# Defining Limits. Please Help.



## Brother Houle (Mar 4, 2012)

Here is the scenario... I go out and take a limit in the morning. A co-worker wants to go out in the afternoon. Can I fish and practice Catch & Release while he works on his limit? Can my fish go in the box towards his limit as long as we don't go over five?

What if a group is fishing together and one guy gets more than the others, but the total taken is the boat's limit? Is the guy who did better in violation?

One more question. If you have five in the box, can you continue to fish and cull? Or, can you continue to fish and practice C & R?
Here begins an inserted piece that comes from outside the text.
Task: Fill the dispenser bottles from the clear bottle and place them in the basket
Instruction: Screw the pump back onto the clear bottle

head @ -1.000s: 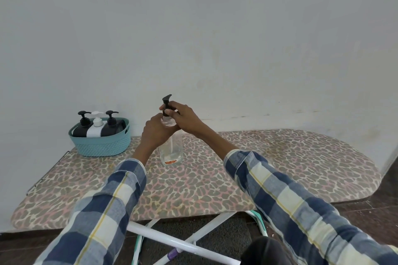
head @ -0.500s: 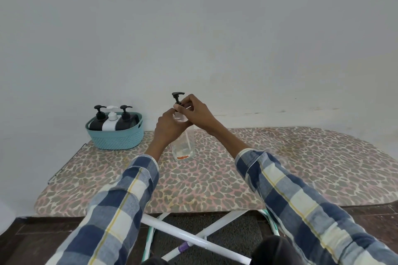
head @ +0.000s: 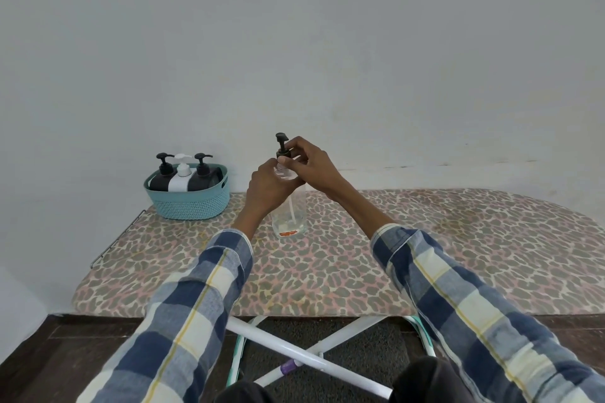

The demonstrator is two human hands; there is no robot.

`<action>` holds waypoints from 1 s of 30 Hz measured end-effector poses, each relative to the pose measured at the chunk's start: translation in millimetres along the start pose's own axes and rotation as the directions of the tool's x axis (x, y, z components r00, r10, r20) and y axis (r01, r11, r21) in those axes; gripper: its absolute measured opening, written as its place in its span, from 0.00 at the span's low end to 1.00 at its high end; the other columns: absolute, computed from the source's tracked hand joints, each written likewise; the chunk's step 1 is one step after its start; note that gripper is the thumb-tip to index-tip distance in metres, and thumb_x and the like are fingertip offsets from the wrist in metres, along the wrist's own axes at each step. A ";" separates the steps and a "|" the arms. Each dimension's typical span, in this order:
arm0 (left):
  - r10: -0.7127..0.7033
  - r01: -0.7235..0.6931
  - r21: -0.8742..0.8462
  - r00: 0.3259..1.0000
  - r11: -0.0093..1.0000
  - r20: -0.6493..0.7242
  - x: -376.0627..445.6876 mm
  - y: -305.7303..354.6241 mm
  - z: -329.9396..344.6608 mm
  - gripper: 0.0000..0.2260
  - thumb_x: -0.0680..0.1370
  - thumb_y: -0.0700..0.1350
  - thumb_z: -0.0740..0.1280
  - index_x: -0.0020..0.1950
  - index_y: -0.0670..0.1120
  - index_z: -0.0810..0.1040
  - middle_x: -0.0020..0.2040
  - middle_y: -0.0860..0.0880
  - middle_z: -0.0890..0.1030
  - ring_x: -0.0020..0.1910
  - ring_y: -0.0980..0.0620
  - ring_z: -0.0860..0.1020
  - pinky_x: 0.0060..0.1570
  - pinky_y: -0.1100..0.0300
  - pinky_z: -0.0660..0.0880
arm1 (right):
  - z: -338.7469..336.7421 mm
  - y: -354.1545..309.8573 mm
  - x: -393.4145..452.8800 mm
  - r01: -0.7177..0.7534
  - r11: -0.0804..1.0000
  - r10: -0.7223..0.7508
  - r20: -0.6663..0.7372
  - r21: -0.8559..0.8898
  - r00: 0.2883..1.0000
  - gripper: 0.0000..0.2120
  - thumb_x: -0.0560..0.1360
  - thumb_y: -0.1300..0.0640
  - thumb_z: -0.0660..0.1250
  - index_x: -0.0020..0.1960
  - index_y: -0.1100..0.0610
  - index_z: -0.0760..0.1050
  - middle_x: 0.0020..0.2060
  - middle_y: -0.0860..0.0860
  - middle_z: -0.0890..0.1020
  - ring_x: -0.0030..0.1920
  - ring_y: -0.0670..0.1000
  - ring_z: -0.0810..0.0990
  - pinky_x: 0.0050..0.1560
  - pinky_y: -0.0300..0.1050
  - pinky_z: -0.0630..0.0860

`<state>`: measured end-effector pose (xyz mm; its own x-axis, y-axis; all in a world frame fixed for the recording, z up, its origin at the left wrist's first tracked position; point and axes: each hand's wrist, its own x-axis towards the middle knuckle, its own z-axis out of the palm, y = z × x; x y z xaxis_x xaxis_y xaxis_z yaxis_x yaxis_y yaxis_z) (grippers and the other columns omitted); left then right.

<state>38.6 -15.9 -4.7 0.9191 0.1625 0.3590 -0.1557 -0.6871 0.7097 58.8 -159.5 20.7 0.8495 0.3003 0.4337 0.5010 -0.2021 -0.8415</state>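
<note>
A teal woven plastic basket [head: 191, 203] on the leopard-print ironing board [head: 425, 258] holds two black and one white dispenser bottles [head: 180, 178]. Right of the basket, the left hand [head: 266, 188] grips the upright clear plastic bottle [head: 291, 216]; the right hand [head: 309, 162] pinches its black pump cap [head: 281, 144].

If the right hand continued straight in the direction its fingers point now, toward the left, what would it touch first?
The right hand already pinches the black pump collar of the clear bottle. Beyond it, probably the left hand; depth is unclear.
</note>
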 end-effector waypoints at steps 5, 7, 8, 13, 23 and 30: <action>0.004 -0.004 -0.009 1.000 1.000 0.016 -2.2 3.6 -1.2 0.37 0.63 0.74 0.69 0.65 0.54 0.83 0.56 0.54 0.88 0.54 0.51 0.85 0.48 0.56 0.76 | 0.4 2.1 1.4 0.028 0.999 -0.027 0.002 -0.033 1.000 0.12 0.80 0.50 0.75 0.58 0.51 0.75 0.50 0.48 0.87 0.44 0.52 0.83 0.47 0.39 0.76; 0.008 -0.008 -0.011 1.000 1.000 0.014 -2.5 3.6 -1.4 0.36 0.63 0.73 0.69 0.65 0.54 0.83 0.56 0.54 0.88 0.54 0.51 0.85 0.49 0.55 0.76 | 0.4 1.3 0.9 0.034 0.999 -0.034 0.002 -0.039 0.999 0.13 0.79 0.50 0.75 0.59 0.51 0.74 0.50 0.49 0.86 0.41 0.47 0.81 0.45 0.35 0.75; 0.012 -0.012 -0.014 1.000 1.000 0.013 -3.1 4.1 -1.7 0.36 0.63 0.73 0.70 0.65 0.54 0.83 0.56 0.54 0.88 0.54 0.51 0.85 0.49 0.55 0.76 | 0.3 0.5 0.6 0.031 0.999 -0.031 0.001 -0.040 1.000 0.14 0.79 0.50 0.75 0.59 0.51 0.74 0.50 0.49 0.86 0.40 0.44 0.81 0.44 0.33 0.74; 0.032 -0.032 -0.017 0.999 0.999 -0.009 -1.9 1.5 -0.3 0.33 0.68 0.70 0.74 0.68 0.55 0.82 0.60 0.53 0.87 0.57 0.51 0.85 0.55 0.52 0.81 | -1.8 -0.8 3.5 -0.003 0.997 0.005 0.018 -0.074 1.000 0.13 0.79 0.50 0.76 0.60 0.52 0.77 0.51 0.49 0.86 0.45 0.46 0.83 0.46 0.36 0.76; 0.037 -0.037 -0.017 0.999 0.999 -0.009 2.5 -2.3 3.2 0.26 0.72 0.62 0.78 0.66 0.53 0.82 0.54 0.55 0.86 0.53 0.52 0.83 0.48 0.56 0.76 | 2.3 -0.4 1.8 -0.038 0.997 0.034 -0.050 -0.074 0.998 0.18 0.76 0.49 0.79 0.55 0.58 0.76 0.47 0.46 0.85 0.46 0.45 0.83 0.46 0.34 0.75; 0.015 -0.015 -0.031 1.000 0.999 -0.011 2.6 -3.7 3.6 0.28 0.71 0.64 0.78 0.66 0.52 0.82 0.57 0.52 0.87 0.54 0.51 0.84 0.50 0.55 0.77 | 2.1 -3.9 -4.6 -0.045 0.999 0.045 0.028 -0.014 0.999 0.15 0.81 0.50 0.71 0.67 0.49 0.77 0.52 0.52 0.85 0.55 0.52 0.84 0.58 0.46 0.77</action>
<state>42.9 -15.4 -8.6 0.9127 0.1600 0.3759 -0.1806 -0.6674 0.7225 52.6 -158.1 21.2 0.8665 0.3166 0.3859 0.4644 -0.2281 -0.8558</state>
I know I see boats out there for hours when the catch rate is high. I assume they are throwing many back, but is that after 5/person are in the box?


----------



## tgafish (Jan 19, 2001)

Here is the scenario... I go out and take a limit in the morning. A co-worker wants to go out in the afternoon. Can I fish and practice Catch & Release while he works on his limit? 
Yes
Can my fish go in the box towards his limit as long as we don't go over five?
No

What if a group is fishing together and one guy gets more than the others, but the total taken is the boat's limit? Is the guy who did better in violation?
Technically Yes but rarely if ever enforced unless there are other violations

One more question. If you have five in the box, can you continue to fish and cull? Or, can you continue to fish and practice C & R?
Yes

I know I see boats out there for hours when the catch rate is high. I assume they are throwing many back, but is that after 5/person are in the box?


----------



## WALLEYE MIKE (Jan 7, 2001)

Answers in the DR forum also.


----------



## dead short (Sep 15, 2009)

tgafish said:


> One more question. If you have five in the box, can you continue to fish and cull? Or, can you continue to fish and practice C & R?
> 
> Yes


NO, Once you have landed (and kept) your five it is illegal to target that species.


----------



## BIG DAVE (Mar 3, 2003)

once you got your 5!!! your done... if you want to continue fishing
keep four in the live well, and just keep throwing the 5th back...


----------



## dead short (Sep 15, 2009)

BIG DAVE said:


> once you got your 5!!! your done... if you want to continue fishing
> keep four in the live well, and just keep throwing the 5th back...


Exactly. Till you're ready to leave, then boat the fifth one.


----------